Im Kurhaus Bergruh in Amden (SG) werden Asylbewerber untergebracht. Eine Volksinitiative gegen das Asylzentrum wurde für ungültig erklärt. Keystone

Immer mehr politische Entscheide werden rechtlich in Frage gestellt – vor allem auf Gemeindeebene. Volksinitiativen werden für ungültig erklärt, bevor sie zur Abstimmung kommen, und Gerichte stellen eindeutige Volksverdikte nachträglich in Frage. Sind Juristen und Juristinnen die Totengräber der direkten Demokratie?
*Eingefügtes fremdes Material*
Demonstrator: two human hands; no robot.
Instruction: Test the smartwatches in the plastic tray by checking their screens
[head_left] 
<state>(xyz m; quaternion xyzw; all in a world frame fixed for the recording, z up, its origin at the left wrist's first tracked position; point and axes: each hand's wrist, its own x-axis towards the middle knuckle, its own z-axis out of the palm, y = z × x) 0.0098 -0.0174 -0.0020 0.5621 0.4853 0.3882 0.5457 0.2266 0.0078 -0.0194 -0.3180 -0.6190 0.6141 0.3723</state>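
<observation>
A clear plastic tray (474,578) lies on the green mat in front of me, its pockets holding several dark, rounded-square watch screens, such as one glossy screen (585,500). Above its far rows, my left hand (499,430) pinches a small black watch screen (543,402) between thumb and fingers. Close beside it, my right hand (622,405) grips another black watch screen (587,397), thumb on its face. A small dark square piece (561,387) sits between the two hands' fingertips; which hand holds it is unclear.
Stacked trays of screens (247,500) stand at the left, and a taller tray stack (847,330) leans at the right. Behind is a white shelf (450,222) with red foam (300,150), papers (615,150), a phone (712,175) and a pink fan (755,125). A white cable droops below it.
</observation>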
Dieser Artikel erscheint im Rahmen von #DearDemocracy, der Plattform von swissinfo.ch für die direkte Demokratie.

Der Kanton St. Gallen wollte in seiner Gemeinde Amden 120 Asylsuchende unterbringen und mietete hierfür ein ehemaliges Kurhaus. Aus der Bevölkerung kam Widerstand, man wollte keine Asylbewerber im 1700-Seelen-Dorf. Die rechtskonservative Schweizerische Volkspartei (SVP) und eine Interessengemeinschaft sammelten Unterschriften für eine Initiative gegen das Asylzentrum. Die Initiative verpflichtete die Gemeindebehörden konkret, gegen den Kanton zu klagen.
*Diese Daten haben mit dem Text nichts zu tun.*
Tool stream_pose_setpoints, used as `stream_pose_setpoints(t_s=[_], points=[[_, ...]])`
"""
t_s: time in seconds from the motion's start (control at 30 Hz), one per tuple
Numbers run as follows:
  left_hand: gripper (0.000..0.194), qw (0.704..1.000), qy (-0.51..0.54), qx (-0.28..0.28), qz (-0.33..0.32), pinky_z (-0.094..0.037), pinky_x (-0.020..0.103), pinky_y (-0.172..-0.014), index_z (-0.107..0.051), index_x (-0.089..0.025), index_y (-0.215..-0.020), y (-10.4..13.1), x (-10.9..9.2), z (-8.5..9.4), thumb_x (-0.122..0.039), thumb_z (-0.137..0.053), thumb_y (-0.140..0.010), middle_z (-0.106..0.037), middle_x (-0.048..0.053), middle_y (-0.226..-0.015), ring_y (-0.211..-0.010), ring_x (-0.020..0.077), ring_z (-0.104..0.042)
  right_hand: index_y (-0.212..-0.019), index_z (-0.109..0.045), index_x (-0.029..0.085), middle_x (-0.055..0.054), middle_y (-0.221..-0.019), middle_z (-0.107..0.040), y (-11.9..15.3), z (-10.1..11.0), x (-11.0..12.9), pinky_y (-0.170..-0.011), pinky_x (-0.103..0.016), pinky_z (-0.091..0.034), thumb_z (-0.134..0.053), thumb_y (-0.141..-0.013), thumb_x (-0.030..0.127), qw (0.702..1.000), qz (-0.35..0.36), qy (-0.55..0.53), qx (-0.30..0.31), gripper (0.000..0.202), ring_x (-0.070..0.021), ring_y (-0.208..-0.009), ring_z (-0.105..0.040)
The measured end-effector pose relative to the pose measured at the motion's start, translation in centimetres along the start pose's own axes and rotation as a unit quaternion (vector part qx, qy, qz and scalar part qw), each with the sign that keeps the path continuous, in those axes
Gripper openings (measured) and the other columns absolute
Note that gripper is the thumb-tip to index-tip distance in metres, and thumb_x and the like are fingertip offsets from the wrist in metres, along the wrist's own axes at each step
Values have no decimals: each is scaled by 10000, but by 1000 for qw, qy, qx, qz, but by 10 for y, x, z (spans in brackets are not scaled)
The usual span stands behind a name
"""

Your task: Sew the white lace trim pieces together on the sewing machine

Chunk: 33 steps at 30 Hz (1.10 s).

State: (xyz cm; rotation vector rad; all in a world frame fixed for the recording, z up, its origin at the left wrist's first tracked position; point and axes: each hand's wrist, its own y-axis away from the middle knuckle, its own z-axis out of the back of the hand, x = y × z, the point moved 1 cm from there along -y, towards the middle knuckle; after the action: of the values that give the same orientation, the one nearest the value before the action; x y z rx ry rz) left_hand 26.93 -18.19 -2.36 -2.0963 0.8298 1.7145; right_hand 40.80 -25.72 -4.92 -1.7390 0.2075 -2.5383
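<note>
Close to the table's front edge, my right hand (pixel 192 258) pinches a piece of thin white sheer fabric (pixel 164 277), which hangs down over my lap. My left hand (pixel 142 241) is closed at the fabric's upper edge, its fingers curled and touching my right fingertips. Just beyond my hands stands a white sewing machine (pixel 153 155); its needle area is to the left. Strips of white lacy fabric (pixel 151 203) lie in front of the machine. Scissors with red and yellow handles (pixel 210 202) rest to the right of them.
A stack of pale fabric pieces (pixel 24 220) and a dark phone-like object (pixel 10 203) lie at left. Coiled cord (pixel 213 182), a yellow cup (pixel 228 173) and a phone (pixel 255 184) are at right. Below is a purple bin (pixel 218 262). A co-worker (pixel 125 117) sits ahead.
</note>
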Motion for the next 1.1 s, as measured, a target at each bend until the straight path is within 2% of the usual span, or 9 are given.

Doch aus der Abstimmung wird nichts: Die Gemeindebehörden erklärten die Initiative gestützt auf ein Rechtsgutachten für ungültig. Laut Gutachten fällt der Entscheid über das Einreichen einer Klage gemäss Gesetz nicht in die Zuständigkeit der Bürgerschaft, sondern allein in die der Gemeindebehörden. Die Folge: Inzwischen leben 80 Asylbewerber in Amden – ob es der Bevölkerung passt oder nicht.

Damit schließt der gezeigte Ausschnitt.